Adopted or most recently amended on this date:
Section 1 (Name). The name of this organization shall be the Californians for Making America Great Again, Inc. ____________________________ (county or regional name) (hereinafter, “CA4MAGA Chapter”, or just “Chapter”), which is a (pending) charter as a local chapter of the CA4MAGA. CA4MAGA is a non-profit California corporation C3992501 that is applying and forming for a charter of the California Republican Party as a Republican volunteer organization.
Section 2 (Precedence). The Chapter shall abide by the most recent Bylaws of the CA4MAGA state corporation charter (application pending). In the event of a conflict between the Chapter’s bylaws or rules and the Bylaws of the CA4MAGA state board, the Bylaws of the State Board shall be given effect and any conflicting bylaws or rules shall be void.

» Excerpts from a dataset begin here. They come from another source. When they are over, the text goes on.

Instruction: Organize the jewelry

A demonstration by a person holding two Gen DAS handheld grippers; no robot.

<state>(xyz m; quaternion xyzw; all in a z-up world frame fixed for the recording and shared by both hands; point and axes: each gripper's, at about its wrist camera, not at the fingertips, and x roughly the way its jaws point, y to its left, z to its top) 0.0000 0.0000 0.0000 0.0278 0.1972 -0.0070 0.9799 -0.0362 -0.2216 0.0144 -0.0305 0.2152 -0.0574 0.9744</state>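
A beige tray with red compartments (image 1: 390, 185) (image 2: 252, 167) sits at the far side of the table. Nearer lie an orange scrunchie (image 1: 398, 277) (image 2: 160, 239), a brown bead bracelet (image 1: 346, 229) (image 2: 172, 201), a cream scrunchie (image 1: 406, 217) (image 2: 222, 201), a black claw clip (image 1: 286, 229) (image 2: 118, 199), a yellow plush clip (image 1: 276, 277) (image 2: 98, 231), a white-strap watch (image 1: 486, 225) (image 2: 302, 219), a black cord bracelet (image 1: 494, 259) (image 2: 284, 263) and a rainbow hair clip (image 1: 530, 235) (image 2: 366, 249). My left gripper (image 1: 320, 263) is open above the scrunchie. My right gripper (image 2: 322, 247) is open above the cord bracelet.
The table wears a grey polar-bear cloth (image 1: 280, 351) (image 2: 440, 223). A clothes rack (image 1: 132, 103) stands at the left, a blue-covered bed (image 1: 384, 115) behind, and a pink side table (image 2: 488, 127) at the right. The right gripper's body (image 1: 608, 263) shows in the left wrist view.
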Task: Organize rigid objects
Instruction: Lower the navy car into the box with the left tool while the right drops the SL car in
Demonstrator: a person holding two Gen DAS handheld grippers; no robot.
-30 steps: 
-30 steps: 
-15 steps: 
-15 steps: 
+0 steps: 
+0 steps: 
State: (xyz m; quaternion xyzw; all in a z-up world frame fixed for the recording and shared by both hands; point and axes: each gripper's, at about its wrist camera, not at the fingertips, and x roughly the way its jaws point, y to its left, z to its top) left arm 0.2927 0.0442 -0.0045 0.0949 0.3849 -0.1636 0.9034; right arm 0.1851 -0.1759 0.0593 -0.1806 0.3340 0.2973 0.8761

Section 3 (Powers). The Chapter’s powers shall be to direct, manage, supervise, and control its business, property, and funds. The Chapter may carry out its objectives through all legal means, but it shall not incorporate.
Section 4 (Objectives). The objectives of the CA4MAGA Chapter are:
Section 1 (Geographic Area). The jurisdiction of the Californians for Making America Great Again _______________________________________________ shall be: .
Section 1 (Membership Requirements). Members of the local Chapter must be American citizens of good moral character who are registered Republican voters in California and who have paid the appropriate dues and submitted a membership form or the electronic equivalent. The Board of Directors may reject any new member by two-thirds vote; such rejections may be appealed at the next General Meeting for resolution by majority vote.
Section 3 (Associate Members). Are not given voting rights or the ability to hold elective office within the Chapter or State Association of CA4MAGA, Inc. These are American citizens of good moral character who are non-Republican registered voters and have paid the Associate Member dues and submitted a membership form or the electronic equivalent. The Board of Directors may reject any new member by two-thirds vote; such rejections may be appealed at the next General Meeting for resolution by majority vote.
Section 4 (Honorary Membership). The Board of Directors may award honorary memberships to worthy persons by two-thirds vote. Such honorary members shall not be permitted to vote unless they meet the eligibility requirements for members.
Section 5 (Membership Records). The charter organization’s membership records shall be retained by the Secretary and provided to the CA4MAGA state corporation, as required.
Section 6 (Discipline). Any member may be suspended, expelled, or otherwise disciplined for misconduct or ineligibility by a two-thirds vote of the Board of Directors. Prior to the vote, the member shall receive at least twenty days’ notice and shall have an opportunity to address the charges. The Board’s action may be appealed at the next General Meeting; the Board’s action shall stand unless overturned by majority vote at that meeting.
Section 7 (Suspension). Membership shall be automatically suspended for any member whose annual membership dues are not paid by March 1. Such persons shall be reinstated as members when their dues are paid.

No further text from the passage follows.